_Your assignment_: Would you return, word for word, the lines of the data below from the line with "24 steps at" through the line with "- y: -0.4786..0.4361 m", and no others?

::::

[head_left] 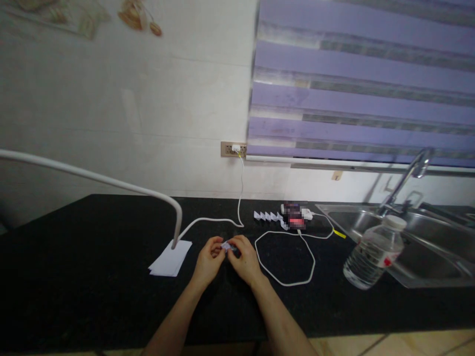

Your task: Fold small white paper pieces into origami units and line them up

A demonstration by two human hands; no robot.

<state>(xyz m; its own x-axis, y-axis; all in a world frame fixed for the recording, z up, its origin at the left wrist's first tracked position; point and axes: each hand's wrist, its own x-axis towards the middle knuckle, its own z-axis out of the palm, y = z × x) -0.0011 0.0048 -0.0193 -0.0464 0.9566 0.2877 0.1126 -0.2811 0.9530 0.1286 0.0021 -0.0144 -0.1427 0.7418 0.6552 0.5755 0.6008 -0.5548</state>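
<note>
Between both hands, just above the black countertop (pixel 111 301), is a small folded piece of white paper (pixel 226 245). The thumb and fingers of my left hand (pixel 211 259) pinch its left side. My right hand (pixel 245 257) pinches its right side, the fingertips of both hands almost meeting. Fingers cover much of the paper, so its full shape is hidden. Left of my hands lies a stack of white paper sheets (pixel 170 259). Several small folded white paper pieces (pixel 267 216) stand in a row behind and to the right of my hands.
A white bent rod (pixel 148 190) reaches over the paper stack. Right of my hands, a white cable (pixel 284 284) loops near blurred-out items (pixel 295 216). A large water bottle (pixel 374 252) stands before the steel sink (pixel 411 282) and faucet (pixel 406 178). A wall socket (pixel 233 149) holds a plug.
</note>
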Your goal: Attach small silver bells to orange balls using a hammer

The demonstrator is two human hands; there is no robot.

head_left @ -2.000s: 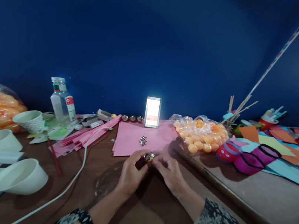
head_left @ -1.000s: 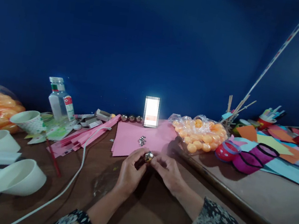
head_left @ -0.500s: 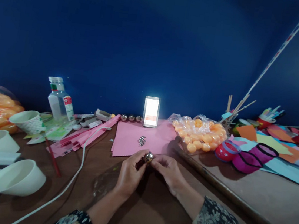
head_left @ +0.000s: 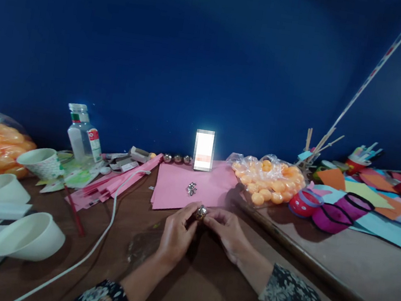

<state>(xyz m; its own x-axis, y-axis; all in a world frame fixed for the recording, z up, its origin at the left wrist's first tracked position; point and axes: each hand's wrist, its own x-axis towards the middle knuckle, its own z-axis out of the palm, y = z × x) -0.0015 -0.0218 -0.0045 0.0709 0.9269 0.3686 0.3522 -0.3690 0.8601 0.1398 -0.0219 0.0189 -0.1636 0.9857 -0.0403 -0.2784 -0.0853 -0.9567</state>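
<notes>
A small ball covered in shiny silver pieces [head_left: 201,212] is between my two hands, above the brown table near the front edge of the pink paper [head_left: 172,186]. The fingers and thumb of my left hand [head_left: 177,235] are closed round its left side. My right hand [head_left: 228,232] pinches at the ball's right side; whatever tiny piece its fingertips may hold is too small to make out. Just beyond, on the paper, lies a little heap of silver pieces [head_left: 191,188] that look like thumbtacks. Several similar silver balls [head_left: 177,158] stand in a row at the back.
A bag of orange balls [head_left: 274,184] lies right of the paper, with a dark wooden stick [head_left: 305,254] running toward the front right. At left are paper cups [head_left: 29,235], a clear bottle [head_left: 83,138] and a white cable [head_left: 96,243]. A bright blurred screen [head_left: 204,150] stands behind.
The view has shifted slightly, so things at left appear a little further right. Both hands stay at the silver-covered ball, with hardly any movement of the fingers.
</notes>
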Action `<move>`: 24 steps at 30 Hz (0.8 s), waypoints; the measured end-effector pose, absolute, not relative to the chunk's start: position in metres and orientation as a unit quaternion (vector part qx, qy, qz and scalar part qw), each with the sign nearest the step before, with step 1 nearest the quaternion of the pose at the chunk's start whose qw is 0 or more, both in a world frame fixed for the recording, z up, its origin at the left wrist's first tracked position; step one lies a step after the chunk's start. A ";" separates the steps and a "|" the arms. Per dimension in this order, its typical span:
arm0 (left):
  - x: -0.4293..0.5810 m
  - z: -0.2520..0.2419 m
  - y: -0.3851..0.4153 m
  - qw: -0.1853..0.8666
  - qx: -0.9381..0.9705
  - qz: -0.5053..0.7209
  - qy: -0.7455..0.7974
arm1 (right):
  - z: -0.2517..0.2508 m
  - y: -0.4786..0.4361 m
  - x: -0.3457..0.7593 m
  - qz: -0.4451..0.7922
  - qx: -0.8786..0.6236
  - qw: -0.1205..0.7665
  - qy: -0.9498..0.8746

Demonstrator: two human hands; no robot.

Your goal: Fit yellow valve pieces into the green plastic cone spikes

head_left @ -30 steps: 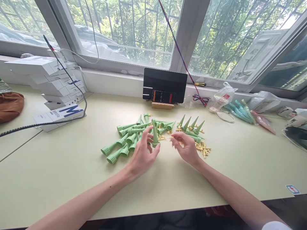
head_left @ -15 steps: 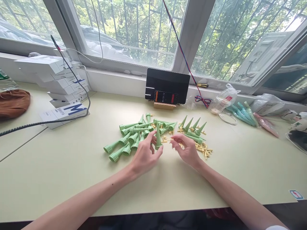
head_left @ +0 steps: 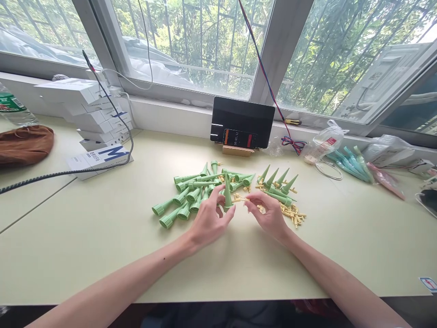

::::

_Output of the task_:
Action `<move>`: 24 steps at 30 Hz (0.8 s), waypoints; the measured end-effector pose, absolute, not relative to the chunk's start: position in metres and orientation as a unit quaternion (vector part qx, qy, qz and scalar part qw), each with the sign nearest the step before, with step 1 nearest the quaternion of the pose at the chunk's start whose qw is 0 or more, both in a world frame fixed for the recording, z up, its origin at the left wrist's first tracked position; step one lies a step after the chunk's start. A ";" separates the steps and a "|" the arms. Per dimension in this order, its typical span:
arm0 (left):
  - x: -0.4293..0.5810 m
  - z: -0.2520..0.2419 m
  - y: -0.3851..0.4153 m
  - qw: -0.1853..0.8666
  - qx: -0.9381..0.9705
  - qz: -0.5053..0.7209
  - qy: -0.7455..0.7974
arm1 (right):
  - z: -0.2517..0.2508 m
  - y: -0.4786..0.4361 m

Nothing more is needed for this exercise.